CES 2022: 8K Association Promotes the High-Res Ecosystem
December 17, 2021
The 8K Association was founded about three years ago to draw attention to the nascent 8K value chain and now, says executive director Chris Chinnock, that entire ecosystem, from production and post to live-to-air events, has become a reality. TV brands, panel makers and chip set providers are the 8K Association members that will primarily be at CES 2002 in January. The Association will not have a booth at the confab, but Chinnock will be making the rounds to tout some of the highlights of 8K’s progression over the last few years. Japan has been broadcasting 8K since December 2018, for example, and the Summer Olympics in 8K were “a big hit.”
“Although most of that was distributed and seen in Japan, there were extra feeds, including a demo at the Skirball Center in Los Angeles,” he says. “Globo TV in Brazil also got a feed and streamed it to more than a handful consumers with 8K TVs. It was clearly an experiment, but it went off without a hitch.”
As to content, Chinnock points to “The Explorers,” a streaming 8K series from France that is an embedded app in Samsung and TCL 8K TVs. “I expect another TV brand to support ‘The Explorers’ 8K app as well, which may be announced at CES,” he says. MEGOGO, a Russian company, also distributes an app with a dedicated 8K channel in Eastern Europe, much of it upconverted from 4K to 8K and SDR to HDR.

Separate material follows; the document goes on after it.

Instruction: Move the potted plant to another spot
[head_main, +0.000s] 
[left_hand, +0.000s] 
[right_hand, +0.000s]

At CES 2022, Chinnock explains the 8K Association will release the next version of its Tech and Test Specs for certifying 8K TVs, which he says contains “new picture performance metrics that he does not think any other organization is using yet.” Details are still under wraps. The Association also published a new white paper on the state of live 8K production, followed by a webinar on the topic, and established a consumer-facing website.
At the show, Chinnock is also eager to see new TV technology from the major TV brands. Samsung, a founding member of the 8K Association, is expected to show off its QD-OLED display technology that “creates a uniform OLED blue layer red and green patterned quantum dot on top of that layer,” he explains. “The blue OLED layer creates native blue subpixels while the blue light then converts the quantum dots into red and green subpixels.”

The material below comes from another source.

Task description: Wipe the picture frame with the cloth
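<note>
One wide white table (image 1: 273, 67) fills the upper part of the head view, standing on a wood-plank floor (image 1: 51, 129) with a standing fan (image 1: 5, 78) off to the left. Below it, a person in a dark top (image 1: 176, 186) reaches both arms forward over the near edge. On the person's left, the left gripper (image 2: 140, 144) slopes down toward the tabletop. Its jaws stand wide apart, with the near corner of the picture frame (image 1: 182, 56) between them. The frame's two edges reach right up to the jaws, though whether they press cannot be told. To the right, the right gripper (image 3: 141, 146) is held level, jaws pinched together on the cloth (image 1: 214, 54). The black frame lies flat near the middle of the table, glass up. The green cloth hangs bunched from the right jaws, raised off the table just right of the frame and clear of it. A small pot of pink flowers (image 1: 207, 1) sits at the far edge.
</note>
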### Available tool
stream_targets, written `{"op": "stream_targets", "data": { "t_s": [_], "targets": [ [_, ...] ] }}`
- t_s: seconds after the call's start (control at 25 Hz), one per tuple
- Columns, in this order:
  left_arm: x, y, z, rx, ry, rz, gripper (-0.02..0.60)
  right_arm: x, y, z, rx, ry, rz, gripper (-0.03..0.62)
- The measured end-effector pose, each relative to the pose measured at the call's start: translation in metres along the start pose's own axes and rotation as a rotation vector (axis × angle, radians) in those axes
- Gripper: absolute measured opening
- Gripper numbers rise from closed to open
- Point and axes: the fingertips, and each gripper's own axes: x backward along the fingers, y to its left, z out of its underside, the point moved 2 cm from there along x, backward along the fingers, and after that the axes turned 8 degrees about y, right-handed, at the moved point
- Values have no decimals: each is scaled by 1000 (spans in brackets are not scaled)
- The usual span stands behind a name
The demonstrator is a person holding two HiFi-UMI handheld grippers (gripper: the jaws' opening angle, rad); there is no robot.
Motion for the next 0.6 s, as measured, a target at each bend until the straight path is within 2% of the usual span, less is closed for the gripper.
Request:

He adds that, this hybrid technology, “should be more light-efficient than LG’s white OLED TV technology.” “I don’t know if there will be 8K models,” he says. “It will be a premium product to begin with, but the goal is to bring the cost down.”
Panel makers like BOE and Samsung Display will be at CES showing the latest innovations in display technology, including 8K. “The advancements I will be looking for include thinner panels, better backlight control coupled with more miniLEDs, enhanced picture performance and advancements in the user interface,” he says. “Maybe there will be some surprises too.”
Chinnock adds he is especially interested in meeting with MediaTek to see a new TV SoC dubbed Pentonic with hardware-based VVC decoding and an improved AI-based super-resolution upscaling engine, among other features.